What started as a summer project in 2012 to host a handful of live art battles and auction off locally-made works has now run for eight years through two different venues with more than 1,000 participating artists. Rumble House — formerly Gorilla House — is a grassroots, non-profit gallery space on the cusp of Calgary’s downtown (1136 8 Ave. S.W.). For the past eight years, artists and educators Rich Théroux and Jess Szabo, have provided the space for artists to come together from all walks of life to create and sell their works in a live art auction.

I’ve been to a number of Rumble House’s Wednesday night events over the years, and even have several pieces of art on my walls from those visits. With the eighth anniversary of the gallery coming up this week, on July 15, I spoke with Jess and Rich about the history of their weekly art battles, how they’ve continued to safely hold these events every week throughout the closures and physical distancing brought on by COVID-19, and the upcoming celebration as they mark their anniversary.

Q: Congratulations on your eighth anniversary! Tell me, how did Rumble House — and its predecessor, Gorilla House — all begin?

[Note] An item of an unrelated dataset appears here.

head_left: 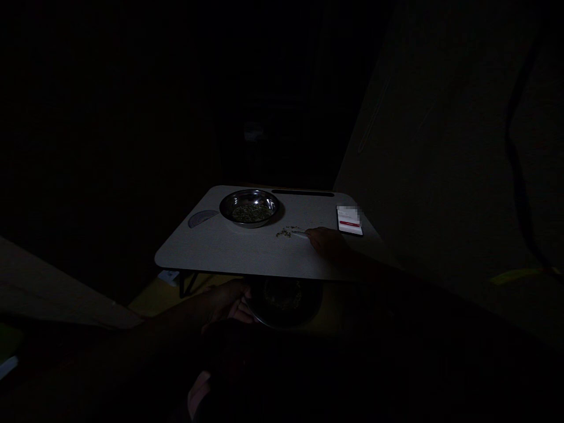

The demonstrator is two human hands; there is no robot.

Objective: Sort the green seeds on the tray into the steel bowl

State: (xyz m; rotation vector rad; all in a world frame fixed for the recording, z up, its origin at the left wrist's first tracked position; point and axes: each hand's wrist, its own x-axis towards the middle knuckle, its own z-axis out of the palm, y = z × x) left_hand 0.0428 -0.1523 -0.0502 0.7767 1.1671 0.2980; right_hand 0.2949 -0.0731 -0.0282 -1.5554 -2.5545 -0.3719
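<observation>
In the dim head view, my left hand (235,299) grips the rim of a dark metal bowl (268,322) just below the table's near edge. Small grains or seeds (284,295) lie inside that bowl. On the white tabletop, my right hand (326,244) is closed on a thin pale strip (300,234), whose kind I cannot make out. The strip's tip touches or lies beside a small scatter of seeds (284,232). A shiny steel bowl (227,208) with a layer of similar seeds stands farther back, left of my right hand.
The small folding table (207,252) has a dark slot (304,192) along its far edge. A clear protractor-like half disc (202,218) lies at left. A phone with a lit screen (349,220) lies at right. A wall (440,176) rises on the right; the surroundings are very dark.
</observation>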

Jess: It all started in June 2012. Rich asked his son Oliver, who was 10 at the time, how he wanted to spend his summer, and it was Oliver’s idea to host an art stand. He’d worked on a collection of drawings that were meticulously priced and ready for sale. Rich knew of a few fellow artists who might benefit from having a space to exhibit their work and Gorilla House officially opened July 18, 2012. Gorilla House launched with a group of eight artists participating in battles, and the plan was to host six art battles (now “rumbles”) over the summer before we both went back to teaching in September. But soon more and more people began showing up with supplies wanting to take part, and the universe just took over from there. In 2014 we moved spaces and Gorilla House became Rumble House, which is what it remains today.

Q: For those who might not be familiar, what happens at a “rumble?”

Jess: A typical rumble begins at 7 p.m. We spin a wheel to randomly select three themes or ideas to inspire the work (or sometimes ignore completely). Artists work in the space until 9 p.m., and the public can watch the process of art being made. Then, at 9 p.m., we host a live auction. 

Q: I’ve been attending rumbles since some of the early battles at Gorilla House and have loved being there to watch the artistic process, and then having the opportunity to take home a piece made by a local artist. Over the past eight years, how has Rumble House changed and grown with the community?

Rich: Adaptively. We’ve been open for 373 Wednesdays and in that time, more than 1,000 artists have come out to take part. From the outside, each rumble looks pretty much the same, but we’ve reinvented ourselves about 350 times with very little room to duplicate. We didn’t set out to build a community but to build a space where the community could grow. It’s like gardening.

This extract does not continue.